What is expected:
Give the data again exactly as written, skipping any pictures.

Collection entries
-*-*-

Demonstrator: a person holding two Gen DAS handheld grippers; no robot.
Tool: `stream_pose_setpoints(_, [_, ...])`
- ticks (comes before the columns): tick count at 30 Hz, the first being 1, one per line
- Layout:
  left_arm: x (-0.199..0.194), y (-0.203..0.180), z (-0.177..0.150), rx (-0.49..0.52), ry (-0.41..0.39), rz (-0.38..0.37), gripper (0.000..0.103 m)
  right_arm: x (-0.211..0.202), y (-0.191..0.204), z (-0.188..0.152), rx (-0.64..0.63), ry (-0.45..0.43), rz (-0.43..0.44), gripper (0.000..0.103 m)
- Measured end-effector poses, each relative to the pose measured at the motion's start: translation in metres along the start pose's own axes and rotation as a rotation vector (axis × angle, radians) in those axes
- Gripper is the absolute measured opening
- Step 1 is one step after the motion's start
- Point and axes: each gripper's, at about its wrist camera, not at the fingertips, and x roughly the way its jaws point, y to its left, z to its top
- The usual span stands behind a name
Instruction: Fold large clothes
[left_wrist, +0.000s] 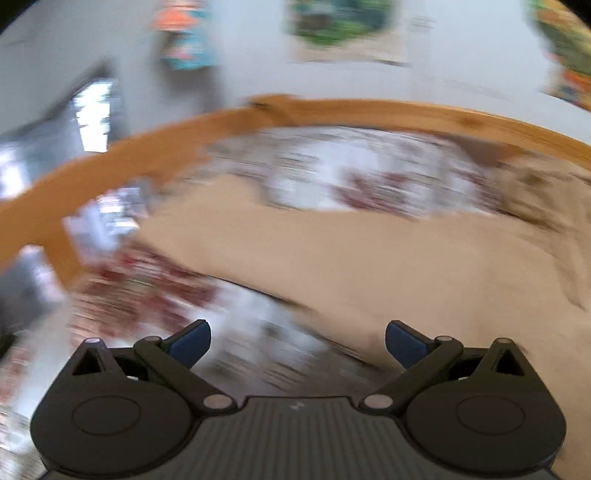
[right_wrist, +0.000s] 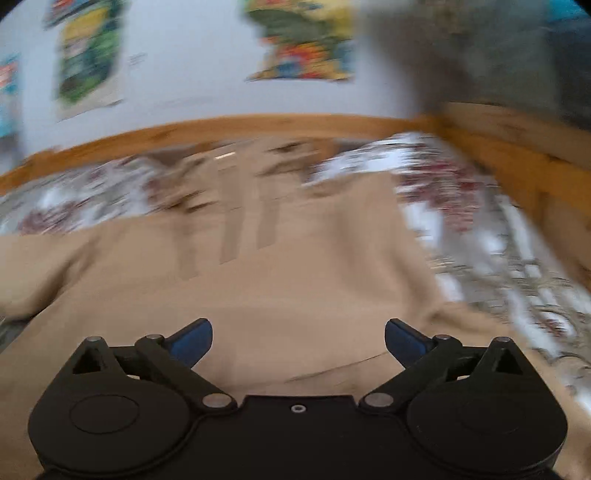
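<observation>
A large beige garment (right_wrist: 280, 280) lies spread on a bed with a white and dark red floral cover (right_wrist: 480, 236). In the left wrist view the garment (left_wrist: 369, 251) fills the middle and right, one long part reaching left across the floral cover (left_wrist: 155, 291). My left gripper (left_wrist: 297, 343) is open and empty, over the garment's near left edge. My right gripper (right_wrist: 298, 343) is open and empty, above the garment's body. Both views are motion-blurred.
A wooden bed frame (left_wrist: 332, 110) curves along the far side and also shows in the right wrist view (right_wrist: 517, 158), at the back and right. Colourful posters (right_wrist: 303, 40) hang on the pale wall behind.
</observation>
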Motion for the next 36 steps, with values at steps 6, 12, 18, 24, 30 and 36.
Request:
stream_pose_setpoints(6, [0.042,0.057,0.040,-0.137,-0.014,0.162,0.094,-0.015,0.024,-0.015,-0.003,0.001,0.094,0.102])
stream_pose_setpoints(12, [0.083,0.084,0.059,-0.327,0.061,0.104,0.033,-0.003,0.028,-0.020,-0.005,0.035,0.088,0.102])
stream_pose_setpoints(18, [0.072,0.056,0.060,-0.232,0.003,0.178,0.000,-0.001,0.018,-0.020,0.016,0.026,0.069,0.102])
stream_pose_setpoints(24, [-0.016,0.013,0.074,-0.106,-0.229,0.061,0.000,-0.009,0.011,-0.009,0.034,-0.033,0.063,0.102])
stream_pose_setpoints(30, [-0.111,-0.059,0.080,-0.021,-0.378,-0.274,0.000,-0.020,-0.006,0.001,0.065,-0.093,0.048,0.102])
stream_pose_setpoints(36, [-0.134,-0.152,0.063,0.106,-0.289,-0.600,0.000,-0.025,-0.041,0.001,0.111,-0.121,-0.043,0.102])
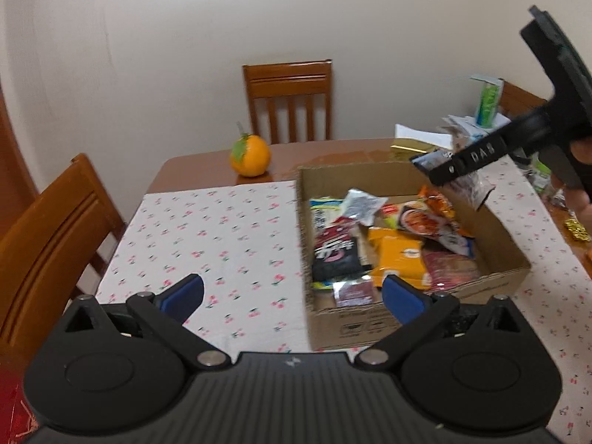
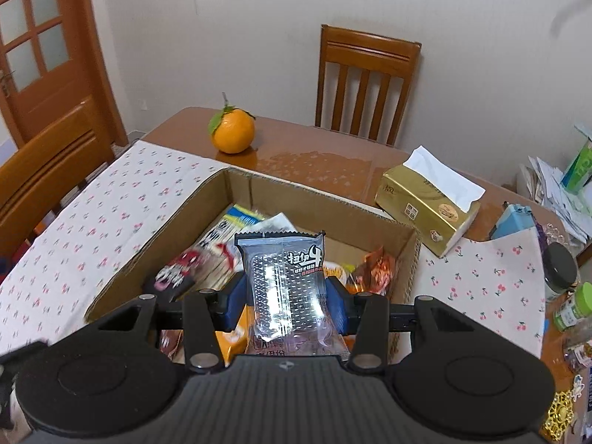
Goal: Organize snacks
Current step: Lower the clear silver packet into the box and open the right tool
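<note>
The left tongs [image 1: 292, 298] stood fully spread and empty, their blue pads [image 1: 401, 301] wide apart above the near edge of the cardboard box [image 1: 507, 255] and the cherry-print cloth [image 1: 207, 229]. The right tongs [image 2: 285, 305] were clamped on a clear snack packet [image 2: 283, 285], held upright over the box interior. The box rested on the cloth and contained mixed snack packs, including an orange packet [image 1: 397, 255] and a black packet [image 1: 335, 253]. Beyond the box, an orange fruit [image 2: 233, 130] sat on the bare tabletop [image 2: 296, 148]. A gold tissue box [image 2: 425, 203] lay just beside the box's far right corner. A wooden chair [image 2: 364, 85] stood against the wall.
</note>
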Demonstrator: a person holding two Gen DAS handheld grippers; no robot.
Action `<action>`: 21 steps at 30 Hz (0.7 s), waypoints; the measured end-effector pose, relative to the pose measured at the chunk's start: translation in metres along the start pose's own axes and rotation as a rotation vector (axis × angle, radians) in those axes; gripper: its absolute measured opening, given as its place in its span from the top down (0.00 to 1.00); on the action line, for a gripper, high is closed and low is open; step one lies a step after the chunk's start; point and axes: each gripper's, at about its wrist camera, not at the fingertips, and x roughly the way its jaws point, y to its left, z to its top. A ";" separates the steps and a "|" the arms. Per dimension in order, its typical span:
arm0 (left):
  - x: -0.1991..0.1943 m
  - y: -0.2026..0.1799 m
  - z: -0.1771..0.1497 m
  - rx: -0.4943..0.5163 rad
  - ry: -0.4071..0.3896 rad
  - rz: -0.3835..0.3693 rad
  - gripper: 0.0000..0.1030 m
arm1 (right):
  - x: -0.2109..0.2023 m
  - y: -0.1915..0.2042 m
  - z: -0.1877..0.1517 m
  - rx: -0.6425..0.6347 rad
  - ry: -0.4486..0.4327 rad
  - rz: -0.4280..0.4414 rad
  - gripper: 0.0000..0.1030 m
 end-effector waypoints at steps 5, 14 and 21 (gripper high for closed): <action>0.000 0.006 -0.005 -0.007 -0.003 0.041 0.01 | 0.030 0.000 0.017 0.020 0.014 -0.019 0.50; -0.001 0.004 -0.007 -0.012 0.010 0.034 0.01 | 0.045 0.001 0.024 0.063 -0.002 -0.041 0.15; -0.001 0.002 -0.002 -0.028 0.035 0.019 0.01 | 0.003 0.005 0.006 0.089 0.012 -0.096 0.00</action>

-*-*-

Written solution:
Demonstrator: a person holding two Gen DAS handheld grippers; no robot.
Tool: `stream_pose_setpoints(_, [_, ...])`
- ticks (comes before the columns): tick count at 30 Hz, the first being 1, one per line
- Layout:
  left_arm: x (-0.199..0.194), y (-0.203..0.180), z (-0.177..0.150), rx (-0.49..0.52), ry (-0.41..0.39), rz (-0.38..0.37), gripper (0.000..0.103 m)
  right_arm: x (-0.211..0.202), y (-0.191..0.204), z (-0.188..0.152), rx (-0.64..0.63), ry (-0.45..0.43), rz (-0.43..0.44), gripper (0.000..0.103 m)
- Measured end-effector poses, each relative to the pose measured at the motion's start: translation in metres along the start pose's own axes and rotation as a rotation vector (axis × angle, radians) in those axes
- Gripper is the absolute measured opening
- Step 1 is one step after the motion's start
- Point and axes: each gripper's, at about its wrist camera, not at the fingertips, and x roughly the way its jaws point, y to its left, z to its top
- The usual span stands behind a name
Instruction: Fold large clothes
[left_wrist, +0.000s] 
[right_wrist, +0.000s] 
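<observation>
A large beige garment (right_wrist: 280, 280) lies spread on a bed with a white and dark red floral cover (right_wrist: 480, 236). In the left wrist view the garment (left_wrist: 369, 251) fills the middle and right, one long part reaching left across the floral cover (left_wrist: 155, 291). My left gripper (left_wrist: 297, 343) is open and empty, over the garment's near left edge. My right gripper (right_wrist: 298, 343) is open and empty, above the garment's body. Both views are motion-blurred.
A wooden bed frame (left_wrist: 332, 110) curves along the far side and also shows in the right wrist view (right_wrist: 517, 158), at the back and right. Colourful posters (right_wrist: 303, 40) hang on the pale wall behind.
</observation>
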Motion for the next 36 steps, with values at steps 6, 12, 18, 24, 30 and 36.
Request:
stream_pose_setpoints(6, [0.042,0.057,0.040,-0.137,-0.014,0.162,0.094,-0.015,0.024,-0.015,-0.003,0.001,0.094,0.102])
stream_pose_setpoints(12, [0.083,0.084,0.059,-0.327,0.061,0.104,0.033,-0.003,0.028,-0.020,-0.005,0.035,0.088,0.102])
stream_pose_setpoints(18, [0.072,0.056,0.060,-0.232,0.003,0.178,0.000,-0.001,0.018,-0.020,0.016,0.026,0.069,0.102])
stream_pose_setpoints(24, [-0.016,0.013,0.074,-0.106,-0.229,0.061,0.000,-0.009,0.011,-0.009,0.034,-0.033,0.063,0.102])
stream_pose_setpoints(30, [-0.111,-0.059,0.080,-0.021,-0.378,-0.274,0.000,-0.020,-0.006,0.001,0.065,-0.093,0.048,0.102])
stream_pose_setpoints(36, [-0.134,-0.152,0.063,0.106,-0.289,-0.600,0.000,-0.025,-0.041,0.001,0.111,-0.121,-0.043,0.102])
Goal: Organize snacks
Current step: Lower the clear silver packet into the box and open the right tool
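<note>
The left tongs [image 1: 292, 298] stood fully spread and empty, their blue pads [image 1: 401, 301] wide apart above the near edge of the cardboard box [image 1: 507, 255] and the cherry-print cloth [image 1: 207, 229]. The right tongs [image 2: 285, 305] were clamped on a clear snack packet [image 2: 283, 285], held upright over the box interior. The box rested on the cloth and contained mixed snack packs, including an orange packet [image 1: 397, 255] and a black packet [image 1: 335, 253]. Beyond the box, an orange fruit [image 2: 233, 130] sat on the bare tabletop [image 2: 296, 148]. A gold tissue box [image 2: 425, 203] lay just beside the box's far right corner. A wooden chair [image 2: 364, 85] stood against the wall.
</note>
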Demonstrator: a person holding two Gen DAS handheld grippers; no robot.
Action `<action>`: 21 steps at 30 Hz (0.7 s), waypoints; the measured end-effector pose, relative to the pose measured at the chunk's start: translation in metres along the start pose's own axes and rotation as a rotation vector (axis × angle, radians) in those axes; gripper: its absolute measured opening, given as its place in its span from the top down (0.00 to 1.00); on the action line, for a gripper, high is closed and low is open; step one lies a step after the chunk's start; point and axes: each gripper's, at about its wrist camera, not at the fingertips, and x roughly the way its jaws point, y to its left, z to its top. A ";" separates the steps and a "|" the arms. Per dimension in order, its typical span:
arm0 (left):
  - x: -0.1991..0.1943 m
  - y: -0.2026..0.1799 m
  - z: -0.1771..0.1497 m
  - rx: -0.4943..0.5163 rad
  - ry: -0.4071..0.3896 rad
  - rz: -0.3835..0.3693 rad
  - gripper: 0.0000..0.1030 m
arm1 (right):
  - x: -0.2109..0.2023 m
  - y: -0.1915..0.2042 m
  - z: -0.1877..0.1517 m
  - rx: -0.6425..0.6347 rad
  - ry: -0.4486..0.4327 rad
  - rz: -0.4280..0.4414 rad
  - gripper: 0.0000..0.1030 m
 end-effector waypoints at steps 5, 14 and 21 (gripper high for closed): <action>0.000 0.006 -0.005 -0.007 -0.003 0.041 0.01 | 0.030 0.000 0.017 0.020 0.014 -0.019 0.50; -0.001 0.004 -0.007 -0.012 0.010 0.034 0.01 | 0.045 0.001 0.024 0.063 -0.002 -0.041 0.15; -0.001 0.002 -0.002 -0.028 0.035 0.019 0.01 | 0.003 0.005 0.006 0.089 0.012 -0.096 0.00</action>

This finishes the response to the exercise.